FM-IRL: Flow-Matching for Reward Modeling and Policy Regularization in Reinforcement Learning

The Official implementation of FM-IRL: Flow-Matching for Reward Modeling and Policy Regularization in Reinforcement Learning.

Zhenglin Wan*¹, Jingxuan Wu*², Xingrui Yu³, Chubin Zhang⁴, Mingcong Lei⁵, Bo An¹, Ivor Tsang³

¹College of Computing and Data Science, NTU, Singapore ²Department of Statistics and Operations Research, UNC-Chapel Hill, America ³Centre for Frontier AI Research, A*STAR, Singapore ⁴School of Computer Science, BUPT, China ⁵School of Data Science, CUHK(SZ), China

(*Equal contribution)

This work proposes a novel framework that addresses the limitations of Flow Matching (FM) in online settings by introducing a student-teacher architecture. While FM excels at offline behavioral cloning, it struggles with exploration and online optimization due to gradient instability and high inference costs. Our approach employs a simple MLP-based student policy for efficient environment interaction and online RL updates, guided by a reward model derived from a teacher FM policy that encapsulates expert distribution knowledge. The teacher FM simultaneously regularizes the student's behavior to stabilize learning. This combination maintains the expressiveness of FM while enabling stable gradient computation and efficient exploration, significantly improving generalization and robustness, particularly with suboptimal expert data. The detailed workflow:

Environment Setup and Installation Guide

Preparation

In this repository, we use Git LFS to manage the large files (i.e. the expert demonstration). If you didn't install Git LFS before, run:

sudo apt-get update
sudo apt-get install git-lfs
git lfs install

to initialize Git LFS first before cloning the repository.

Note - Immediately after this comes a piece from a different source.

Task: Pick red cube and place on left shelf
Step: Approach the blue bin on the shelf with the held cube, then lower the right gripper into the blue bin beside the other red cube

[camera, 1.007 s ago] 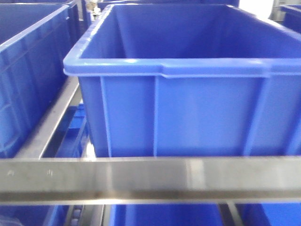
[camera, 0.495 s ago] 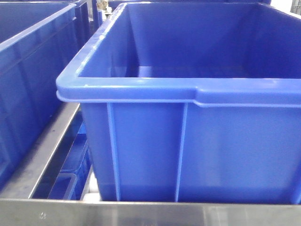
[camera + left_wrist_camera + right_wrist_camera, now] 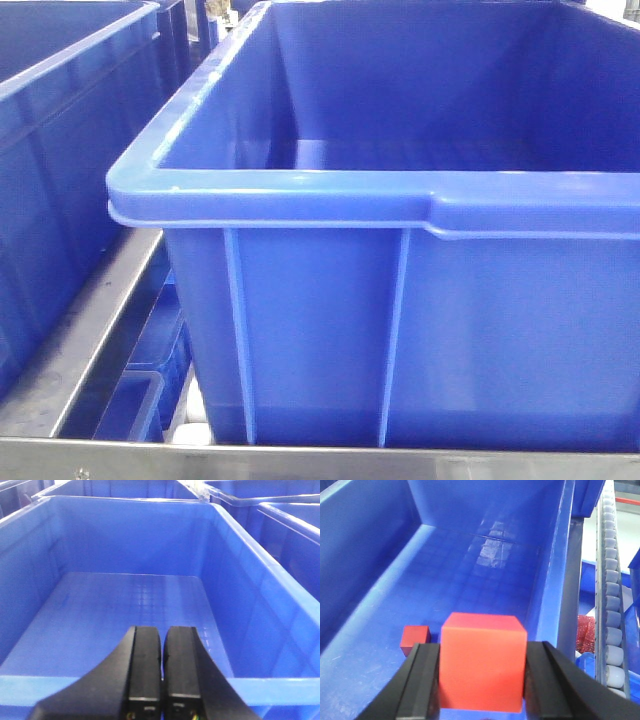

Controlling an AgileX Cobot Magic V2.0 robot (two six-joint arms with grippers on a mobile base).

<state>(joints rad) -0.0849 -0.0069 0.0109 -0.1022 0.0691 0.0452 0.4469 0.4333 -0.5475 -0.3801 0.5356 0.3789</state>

Alternative approach: you can also manually download each single file in /expert_datasets in addition to cloning the repository, and replace the expert_datasets folder (Note: downloading the whole repository in a .zip file doens't work, you need to enter the github page of each single demonstration file and manually download it).

Fork or Clone

[Recommended] Fork this repository to your github account and run below command in your terminal:

git clone [the address of forked repository]
cd FM_IRL

or directly clone this repository to local:

git clone https://github.com/vanzll/FM_IRL
cd FM_IRL

Please be noted that we use CUDA 11.7 to conduct our experiment, and you may need to run nvidia-smi to check if the CUDA version on the upper-right corner is greater than OR equal to 11.7, and install the correct version of CUDA on your PC.

Software Environment Configuration

This codebase requires Python 3.8 or higher. All required packages are listed in the requirements.txt file. To set up the environment from scratch using conda, execute the following commands:

conda create -n fmirl python=3.8
conda activate fmirl
./utils/setup.sh

Weights & Biases Setup

Configure Weights and Biases by first logging in with wandb login <YOUR_API_KEY> and then editing config.yaml with your W&B username and project name.

Expert Demonstration Setup

Expert demonstration data is stored in the expert_datasets folder. We use Git LFS to store the expert demonstration files.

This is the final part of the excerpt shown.